[Web-SIG] Standardized template API

Ben Bangert ben at groovie.org
Sat Feb 4 00:01:43 CET 2006


On Feb 3, 2006, at 2:24 PM, Phillip J. Eby wrote:

>> Wait, then how does the template engine know what template to render?
>
> The framework gives the engine the source of the template, and asks  
> for a WSGI app object in return.  The framework is allowed to hold  
> on to this application object and reuse it as often as desired.

I'm really not sure why the framework developer should be further  
burdened with trying to cache templates. Putting additional demands  
on the framework developer will create such a burden that I'd highly  
prefer to use TurboGears plug-in system and ignore any spec requiring  
such additional effort.

> Well, the idea I was trying to do here was to allow the embedder to  
> control how the data is stored.  I think of this as a bit like OLE  
> embedding, where the enclosing application just hands off a stream  
> to the class that implements the embedded object or document.

I don't understand that at all, but probably because I don't do OLE  
embedding and all that jazz.

> What I'd suggest is that this is actually an opportunity for Myghty  
> to put its lookup and caching on one side of the interface, and an  
> actual template rendering facility on the other side.  That is,  
> treat Myghty as an embedd*er* rather than the embedd*ee*, so that  
> the engine can be used with arbitrary apps or templates on the  
> embedded side.

Myghty's lookup and caching is rather complex and requires  
significant synchronization efforts to ensure that under heavy load,  
if the template has changed, its only re-compiled once while the rest  
of the requests continue to use the prior compiled version until the  
updated one is ready. It's complex, and putting it on completely  
separate sides is beyond a nightmare of effort.

The lookup mechanism it uses is also very complex, and it doesn't  
belong outside of Myghty.

> I'm not really familiar with Myghty, though, so I might not be  
> saying something sensible here.  I'm just saying that if you have a  
> mechanism for locating, compiling, and caching templates, then it  
> should live on the framework side of the "engine" interface.  An  
> embedding engine offers the "compile_string, compile_stream,  
> write_compiled, read_compiled" methods, and your locator/compiler/ 
> cache system would just call down to those instead of hardwiring  
> the implementation of compiling and serializing.  You would of  
> course have to add in a way to tell what embedding engine to select  
> in that case, but now Myghty itself (if I understand you correctly)  
> becomes a WSGI embedding host that can run any kind of template  
> using its lookup/cache/etc. facilities.  Does that make sense?

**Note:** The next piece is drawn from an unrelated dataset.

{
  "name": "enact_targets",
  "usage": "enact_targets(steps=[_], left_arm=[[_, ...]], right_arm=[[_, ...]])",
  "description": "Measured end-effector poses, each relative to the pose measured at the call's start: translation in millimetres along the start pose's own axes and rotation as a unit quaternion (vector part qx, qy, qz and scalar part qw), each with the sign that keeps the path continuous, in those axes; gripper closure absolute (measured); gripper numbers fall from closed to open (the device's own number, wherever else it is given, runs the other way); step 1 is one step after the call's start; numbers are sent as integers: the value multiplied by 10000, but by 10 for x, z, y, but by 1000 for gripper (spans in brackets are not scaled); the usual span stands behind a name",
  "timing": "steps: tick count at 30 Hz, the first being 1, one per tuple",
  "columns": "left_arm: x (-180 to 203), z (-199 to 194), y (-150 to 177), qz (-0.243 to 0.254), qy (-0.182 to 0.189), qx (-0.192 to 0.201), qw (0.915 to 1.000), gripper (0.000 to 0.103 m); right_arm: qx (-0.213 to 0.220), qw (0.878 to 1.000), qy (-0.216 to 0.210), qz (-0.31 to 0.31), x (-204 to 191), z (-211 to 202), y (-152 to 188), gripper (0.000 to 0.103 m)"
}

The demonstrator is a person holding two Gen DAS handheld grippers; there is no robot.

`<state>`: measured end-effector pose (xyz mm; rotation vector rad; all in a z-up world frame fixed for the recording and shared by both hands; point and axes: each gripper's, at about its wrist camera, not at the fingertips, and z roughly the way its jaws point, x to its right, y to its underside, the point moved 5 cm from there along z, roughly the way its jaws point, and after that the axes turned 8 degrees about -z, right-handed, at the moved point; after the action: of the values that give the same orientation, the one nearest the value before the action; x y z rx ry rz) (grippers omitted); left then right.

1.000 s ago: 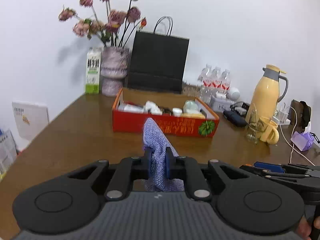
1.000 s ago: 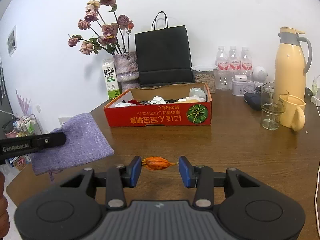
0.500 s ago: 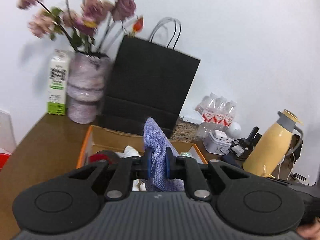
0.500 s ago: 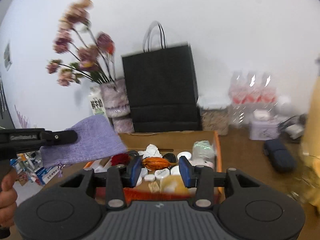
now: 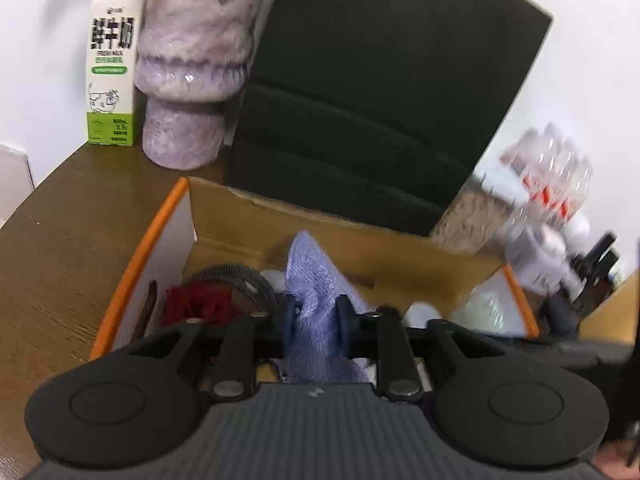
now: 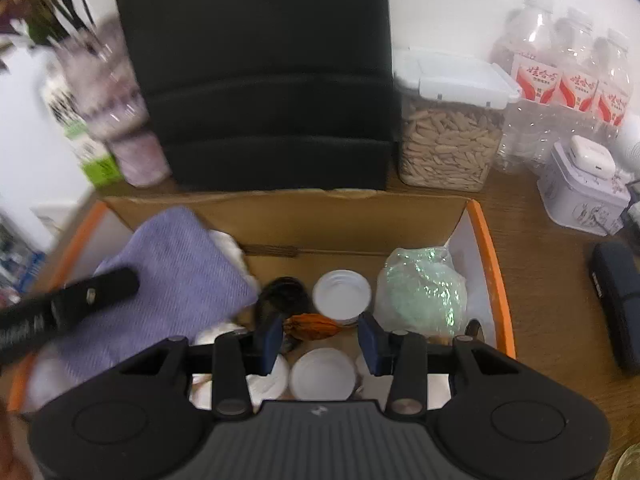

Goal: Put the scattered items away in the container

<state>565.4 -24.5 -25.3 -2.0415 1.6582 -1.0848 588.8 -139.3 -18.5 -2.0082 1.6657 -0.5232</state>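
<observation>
The purple cloth pouch [image 5: 316, 296] was soft and woven, with a rough bumpy weave. It hung over the left end of the cardboard box [image 5: 240, 216], between the blue pads of the left gripper [image 5: 316, 322]. Those jaws had just been opening, and the cloth sat loose in the narrow gap. The pads may still have brushed it; that was hard to tell.

The right gripper [image 6: 322, 338] was over the middle of the box. Its jaws stood partly open around a small orange crinkly thing [image 6: 312, 326]. One end of it touched the left pad. The other end stopped short of the right pad.

Inside the brown box with orange edges lay round white lids [image 6: 341, 294], a shiny pale green bag [image 6: 426, 292], something fuzzy and red [image 5: 196, 304] and a grey ribbed band [image 5: 236, 274].

Behind the box stood a flat black paper bag [image 6: 256, 80]. Beside it stood a bumpy pink-grey vase [image 5: 192, 68], a milk carton [image 5: 110, 68], a clear tub of seeds [image 6: 450, 148] and clear water bottles [image 6: 568, 80]. All sat on a brown wooden table [image 5: 68, 240].
</observation>
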Motion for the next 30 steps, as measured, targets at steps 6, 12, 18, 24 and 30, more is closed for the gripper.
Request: enact_targets(steps=[6, 12, 18, 24, 30], left_arm=[[9, -59, -54, 100, 141, 0, 9999, 52], [60, -329, -174, 264, 96, 107, 9995, 33], [73, -696, -263, 350, -231, 217, 9989, 17], [84, -991, -210, 935, -427, -181, 9945, 11], [-7, -1468, -3, 845, -407, -38, 9956, 6]], right_arm=[[-244, 9994, 192, -133, -56, 195, -17, 55], [59, 9995, 266, -145, -37, -111, -124, 45], [315, 9988, 320, -177, 1, -571, -166, 30], [442, 9975, 402, -385, 16, -1108, -72, 26], [824, 9952, 386, -360, 4, -1660, 241, 16]])
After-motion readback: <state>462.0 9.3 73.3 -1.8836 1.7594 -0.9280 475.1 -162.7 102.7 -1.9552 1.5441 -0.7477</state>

Yes, but its 100% incompatible with Myghty. For the flexibility and  
reloading functionality that Myghty provides, splitting such  
functionality up will only cripple features of Myghty that I really  
enjoy.

It also seems to go far beyond the scope of merely having a  
standardized way of calling a template, as its now somehow going to  
handle caching it, and knowing when its ok to use a cached copy, vs a  
new one, etc. This might work for other template languages that  
merely render a single template and give you its output, but Myghty  
has things like automatic inheritance with its own internal resolver  
for assembling the fully rendered template in the context of its  
location.

Moving this stuff onto the framework side reduces the power of the  
template language. I'm not sure about the other template systems,  
some of them do some inheritance stuff that might be affected as well.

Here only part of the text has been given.